Exercise requirements:
Your copy starts at the line containing "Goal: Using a" and ends at the last line below. Copy exactly, without pictures.
---+---
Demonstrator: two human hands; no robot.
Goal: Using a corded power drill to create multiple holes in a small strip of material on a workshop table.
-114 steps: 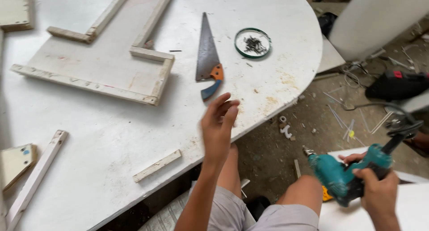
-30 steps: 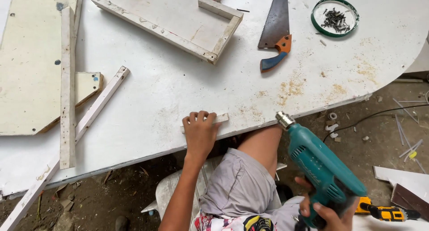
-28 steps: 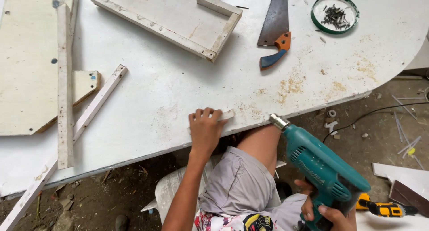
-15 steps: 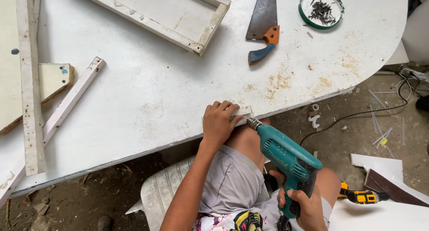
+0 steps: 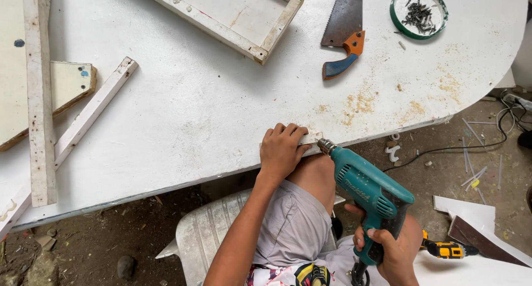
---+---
Answer:
Goal: Using a corded power drill to create multiple holes in a small strip of material on a workshop table.
-114 steps: 
-30 steps: 
-28 steps: 
-15 steps: 
+0 steps: 

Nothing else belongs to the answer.